会社出張所が、小工事については緊急を要するときは本社に連絡することなく、請負契約を締結し、そのために必要な資材の購入、代金の支払等をしているときは支店としての実質を具えているものというべく、同出張所長は、商法第四二条により、同出張所の営業に関し支配人と同一の権限を有するものとみなすべきである。

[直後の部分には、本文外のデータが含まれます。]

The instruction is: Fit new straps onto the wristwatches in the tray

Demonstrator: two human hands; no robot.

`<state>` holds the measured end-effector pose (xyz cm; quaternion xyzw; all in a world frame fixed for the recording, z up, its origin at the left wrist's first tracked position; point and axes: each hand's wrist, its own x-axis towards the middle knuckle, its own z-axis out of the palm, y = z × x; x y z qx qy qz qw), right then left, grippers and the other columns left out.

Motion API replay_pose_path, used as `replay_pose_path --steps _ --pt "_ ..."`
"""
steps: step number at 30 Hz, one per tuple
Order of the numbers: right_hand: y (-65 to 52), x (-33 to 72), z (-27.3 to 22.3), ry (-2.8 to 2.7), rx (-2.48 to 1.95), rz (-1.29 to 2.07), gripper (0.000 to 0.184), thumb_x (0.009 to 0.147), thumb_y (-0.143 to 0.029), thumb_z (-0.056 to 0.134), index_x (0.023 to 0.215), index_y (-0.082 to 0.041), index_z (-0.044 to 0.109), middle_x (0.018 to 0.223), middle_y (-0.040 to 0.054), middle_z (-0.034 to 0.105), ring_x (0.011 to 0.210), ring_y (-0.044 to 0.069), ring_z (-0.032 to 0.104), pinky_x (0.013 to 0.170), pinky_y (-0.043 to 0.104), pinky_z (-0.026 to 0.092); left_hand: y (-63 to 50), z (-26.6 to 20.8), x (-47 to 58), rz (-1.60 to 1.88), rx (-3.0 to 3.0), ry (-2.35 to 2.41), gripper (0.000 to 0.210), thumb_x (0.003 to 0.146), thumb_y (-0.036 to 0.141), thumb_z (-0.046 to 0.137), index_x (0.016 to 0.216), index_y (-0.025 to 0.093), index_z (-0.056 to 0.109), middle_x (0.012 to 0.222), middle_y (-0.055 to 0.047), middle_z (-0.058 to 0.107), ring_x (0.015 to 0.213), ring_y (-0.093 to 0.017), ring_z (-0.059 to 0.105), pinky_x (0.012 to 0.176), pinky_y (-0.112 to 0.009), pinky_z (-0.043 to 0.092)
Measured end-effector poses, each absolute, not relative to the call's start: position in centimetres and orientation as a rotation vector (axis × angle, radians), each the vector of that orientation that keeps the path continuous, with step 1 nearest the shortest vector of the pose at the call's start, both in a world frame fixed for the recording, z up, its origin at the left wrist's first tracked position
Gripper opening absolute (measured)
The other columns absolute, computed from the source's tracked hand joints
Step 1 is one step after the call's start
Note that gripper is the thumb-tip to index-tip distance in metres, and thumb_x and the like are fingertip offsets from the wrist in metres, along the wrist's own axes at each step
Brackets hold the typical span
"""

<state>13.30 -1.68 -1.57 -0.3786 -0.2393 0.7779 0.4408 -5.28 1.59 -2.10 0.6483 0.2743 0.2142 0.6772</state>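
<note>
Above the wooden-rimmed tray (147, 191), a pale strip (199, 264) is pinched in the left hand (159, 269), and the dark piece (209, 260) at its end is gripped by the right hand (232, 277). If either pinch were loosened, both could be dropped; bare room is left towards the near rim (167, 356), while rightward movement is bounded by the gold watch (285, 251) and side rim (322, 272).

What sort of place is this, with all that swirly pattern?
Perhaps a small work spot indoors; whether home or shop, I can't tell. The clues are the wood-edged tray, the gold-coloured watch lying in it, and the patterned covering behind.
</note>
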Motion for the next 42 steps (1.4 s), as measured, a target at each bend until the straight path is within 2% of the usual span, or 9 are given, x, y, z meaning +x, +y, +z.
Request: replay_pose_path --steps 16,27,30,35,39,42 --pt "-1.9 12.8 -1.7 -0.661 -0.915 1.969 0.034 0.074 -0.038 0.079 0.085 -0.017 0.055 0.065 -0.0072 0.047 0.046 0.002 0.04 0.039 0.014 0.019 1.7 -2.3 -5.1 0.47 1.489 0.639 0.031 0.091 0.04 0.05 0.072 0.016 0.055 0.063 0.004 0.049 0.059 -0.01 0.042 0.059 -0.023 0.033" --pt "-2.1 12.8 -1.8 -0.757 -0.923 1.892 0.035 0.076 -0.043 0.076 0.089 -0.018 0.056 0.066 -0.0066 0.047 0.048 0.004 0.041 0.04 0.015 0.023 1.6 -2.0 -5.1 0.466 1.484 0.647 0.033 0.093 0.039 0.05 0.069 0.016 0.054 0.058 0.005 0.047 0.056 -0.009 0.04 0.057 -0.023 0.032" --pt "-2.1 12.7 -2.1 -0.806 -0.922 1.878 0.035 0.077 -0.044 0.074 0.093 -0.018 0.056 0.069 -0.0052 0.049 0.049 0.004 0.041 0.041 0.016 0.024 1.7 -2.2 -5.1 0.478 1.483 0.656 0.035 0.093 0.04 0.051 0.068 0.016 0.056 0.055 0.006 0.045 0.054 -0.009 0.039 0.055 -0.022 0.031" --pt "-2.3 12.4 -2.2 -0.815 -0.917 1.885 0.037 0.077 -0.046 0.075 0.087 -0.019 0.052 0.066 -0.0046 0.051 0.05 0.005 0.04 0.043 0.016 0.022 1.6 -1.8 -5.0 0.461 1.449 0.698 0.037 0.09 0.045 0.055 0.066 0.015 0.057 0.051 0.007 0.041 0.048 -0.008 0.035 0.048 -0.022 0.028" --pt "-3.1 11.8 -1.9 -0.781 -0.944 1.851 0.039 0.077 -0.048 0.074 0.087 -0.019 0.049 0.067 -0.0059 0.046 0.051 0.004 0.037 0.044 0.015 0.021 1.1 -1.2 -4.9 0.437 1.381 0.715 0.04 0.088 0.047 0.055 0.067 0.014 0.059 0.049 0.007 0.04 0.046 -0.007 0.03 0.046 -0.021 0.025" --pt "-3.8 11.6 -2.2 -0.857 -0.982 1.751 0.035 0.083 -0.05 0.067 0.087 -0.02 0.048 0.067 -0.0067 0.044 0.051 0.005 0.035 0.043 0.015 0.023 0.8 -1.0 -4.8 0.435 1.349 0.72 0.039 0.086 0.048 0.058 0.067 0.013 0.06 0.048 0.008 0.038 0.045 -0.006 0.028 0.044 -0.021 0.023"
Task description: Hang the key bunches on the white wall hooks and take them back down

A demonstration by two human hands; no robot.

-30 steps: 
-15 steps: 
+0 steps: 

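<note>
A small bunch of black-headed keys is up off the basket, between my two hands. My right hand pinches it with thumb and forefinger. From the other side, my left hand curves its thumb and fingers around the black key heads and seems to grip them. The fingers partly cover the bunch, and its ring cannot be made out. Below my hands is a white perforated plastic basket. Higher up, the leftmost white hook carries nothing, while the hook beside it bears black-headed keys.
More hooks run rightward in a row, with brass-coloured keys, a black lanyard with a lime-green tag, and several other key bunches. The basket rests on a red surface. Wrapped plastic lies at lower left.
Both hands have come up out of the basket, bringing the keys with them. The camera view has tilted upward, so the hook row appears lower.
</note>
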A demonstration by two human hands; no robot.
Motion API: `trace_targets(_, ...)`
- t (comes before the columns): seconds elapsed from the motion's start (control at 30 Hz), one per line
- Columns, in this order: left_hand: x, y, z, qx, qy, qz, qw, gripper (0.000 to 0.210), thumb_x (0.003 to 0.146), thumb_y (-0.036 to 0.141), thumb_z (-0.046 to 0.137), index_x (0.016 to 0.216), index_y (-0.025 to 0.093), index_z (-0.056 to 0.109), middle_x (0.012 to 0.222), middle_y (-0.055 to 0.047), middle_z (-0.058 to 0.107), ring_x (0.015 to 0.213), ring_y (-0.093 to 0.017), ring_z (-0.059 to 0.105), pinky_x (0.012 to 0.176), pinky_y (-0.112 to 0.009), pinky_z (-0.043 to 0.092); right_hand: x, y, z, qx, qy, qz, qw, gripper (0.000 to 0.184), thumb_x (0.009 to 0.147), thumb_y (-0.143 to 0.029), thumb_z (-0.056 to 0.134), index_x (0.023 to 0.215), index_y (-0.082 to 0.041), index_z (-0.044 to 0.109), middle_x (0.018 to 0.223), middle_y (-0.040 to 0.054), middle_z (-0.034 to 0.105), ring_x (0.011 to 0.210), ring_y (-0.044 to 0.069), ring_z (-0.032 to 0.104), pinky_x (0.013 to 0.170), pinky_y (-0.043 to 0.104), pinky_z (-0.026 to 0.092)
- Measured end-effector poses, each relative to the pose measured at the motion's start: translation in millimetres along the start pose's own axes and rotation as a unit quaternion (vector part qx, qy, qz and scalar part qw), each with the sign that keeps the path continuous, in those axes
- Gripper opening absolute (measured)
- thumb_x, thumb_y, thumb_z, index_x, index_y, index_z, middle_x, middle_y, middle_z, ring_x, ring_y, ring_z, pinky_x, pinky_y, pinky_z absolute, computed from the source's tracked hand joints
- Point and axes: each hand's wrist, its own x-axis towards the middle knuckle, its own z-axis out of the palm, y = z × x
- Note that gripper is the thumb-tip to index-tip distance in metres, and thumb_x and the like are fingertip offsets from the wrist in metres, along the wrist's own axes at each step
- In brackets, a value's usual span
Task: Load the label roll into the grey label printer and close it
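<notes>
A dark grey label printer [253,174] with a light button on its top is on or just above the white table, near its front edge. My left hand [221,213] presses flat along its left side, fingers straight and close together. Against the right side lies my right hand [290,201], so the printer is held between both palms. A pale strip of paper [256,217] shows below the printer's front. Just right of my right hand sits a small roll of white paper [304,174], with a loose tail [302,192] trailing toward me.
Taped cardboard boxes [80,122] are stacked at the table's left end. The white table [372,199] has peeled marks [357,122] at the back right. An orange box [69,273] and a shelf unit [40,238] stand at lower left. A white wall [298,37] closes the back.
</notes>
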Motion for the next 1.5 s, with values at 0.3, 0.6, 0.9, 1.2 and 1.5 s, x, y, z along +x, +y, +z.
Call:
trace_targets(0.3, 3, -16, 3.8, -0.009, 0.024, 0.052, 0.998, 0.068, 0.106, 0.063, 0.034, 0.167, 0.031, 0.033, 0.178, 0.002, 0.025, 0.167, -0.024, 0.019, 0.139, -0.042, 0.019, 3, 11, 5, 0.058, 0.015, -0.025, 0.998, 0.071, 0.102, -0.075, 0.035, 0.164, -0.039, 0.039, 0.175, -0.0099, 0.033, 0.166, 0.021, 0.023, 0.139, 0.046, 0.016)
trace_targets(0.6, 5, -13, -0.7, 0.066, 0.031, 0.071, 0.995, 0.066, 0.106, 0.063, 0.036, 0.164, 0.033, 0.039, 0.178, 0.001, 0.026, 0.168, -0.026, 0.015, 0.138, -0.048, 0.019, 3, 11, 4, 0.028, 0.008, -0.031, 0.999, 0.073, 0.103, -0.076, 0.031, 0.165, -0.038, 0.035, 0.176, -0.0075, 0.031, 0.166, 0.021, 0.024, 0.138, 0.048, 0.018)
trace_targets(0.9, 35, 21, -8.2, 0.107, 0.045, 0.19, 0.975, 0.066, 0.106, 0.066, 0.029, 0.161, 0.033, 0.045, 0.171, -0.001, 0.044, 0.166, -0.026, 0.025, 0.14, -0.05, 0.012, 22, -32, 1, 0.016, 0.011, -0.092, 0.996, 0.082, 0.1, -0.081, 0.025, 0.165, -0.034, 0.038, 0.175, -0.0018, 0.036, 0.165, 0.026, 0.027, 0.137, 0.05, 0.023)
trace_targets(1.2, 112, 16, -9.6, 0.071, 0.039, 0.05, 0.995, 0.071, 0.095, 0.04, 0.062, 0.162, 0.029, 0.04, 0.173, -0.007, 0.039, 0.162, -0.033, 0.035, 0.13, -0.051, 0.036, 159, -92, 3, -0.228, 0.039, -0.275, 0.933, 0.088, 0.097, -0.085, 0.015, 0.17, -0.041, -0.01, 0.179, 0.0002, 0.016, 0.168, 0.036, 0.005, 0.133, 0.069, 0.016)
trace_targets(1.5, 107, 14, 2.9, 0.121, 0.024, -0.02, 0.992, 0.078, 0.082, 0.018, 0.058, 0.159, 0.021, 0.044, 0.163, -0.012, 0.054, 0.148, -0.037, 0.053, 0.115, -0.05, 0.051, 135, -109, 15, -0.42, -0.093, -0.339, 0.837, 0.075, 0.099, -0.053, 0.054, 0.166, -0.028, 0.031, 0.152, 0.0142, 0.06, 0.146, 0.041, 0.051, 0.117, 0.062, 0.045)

出張所長が商法第四二条の表見支配人にあたるとされた事例。
商法42条
判旨
出張所であっても、営業上の重要事項を独自の判断で決定・執行する実質を備えている場合には、会社法上の支店(商法旧42条の営業所)に該当し、その長は表見支配人としての権限を有する。
問題の所在(論点)
「出張所」という名称の組織であっても、商法旧42条(現会社法14条1項等)が定める「支店(営業所)」に該当し、その長が支配人と同一の権限を有するとみなされるか。
規範
商法旧42条(現会社法13条、14条等参照)にいう「本店の営業の範囲内においてその営業に関し支配人と同一の権限を有するものとみなされる」営業所(支店)とは、その名称にかかわらず、当該組織がその業務の点において支店としての実質を具えていることを要する。ここでいう実質とは、本社から独立して、その営業範囲内において一定の営業活動を自己の判断で決定し、外部との取引を完結させる権限を有している状態を指す。
重要事実
建設会社AのD出張所において、出張所長が、緊急を要する小規模な請負工事について本社の指示を仰ぐことなく独自に内容を検討して契約を締結していた。また、当該契約の遂行に必要な資材の購入やその代金の支払等についても、出張所長の裁量で適宜行っていた。このような状況下で、出張所長が手形を振り出した行為の有効性が問題となった。
あてはめ
D出張所は、単なる連絡場所や補助的組織に留まらず、小工事の請負契約の締結や資材購入、代金支払といった営業活動を、本社の具体的指示を待たずに遂行していた。これは、一定の営業範囲内において意思決定の独立性と外部取引の完結性を有していることを意味し、業務実態から見て「支店としての実質を具えていた」と評価できる。営利会社の営業範囲内には手形の振出も含まれるため、出張所長は当該営業に関し支配人と同一の権限を有するものとみなされる。
結論
D出張所は支店としての実質を具えているため、その長は商法旧42条により営業に関し支配人と同一の権限を有する。したがって、出張所長による手形の振出行為は会社を拘束する。
実務上の射程
本判決は、商法・会社法上の「支店」の意義について形式的な名称ではなく実質的に判断する基準(支店実質説)を示したものである。答案上は、組織の独立性(意思決定権、契約締結権、資金管理権の有無等)を具体的事実から認定し、表見支配人の規定を適用する際の論拠として用いる。
事件番号: 昭和33(オ)848 / 裁判年月日: 昭和37年1月19日 / 結論: 棄却
会社の東京出張所が或る範囲において、本店から離れて独自に営業活動を決定し、対外的に取引をなしうる組織を有し、支店たる実体を備えている場合には、その出張所長は商法第四二条の表見支配人にあたる。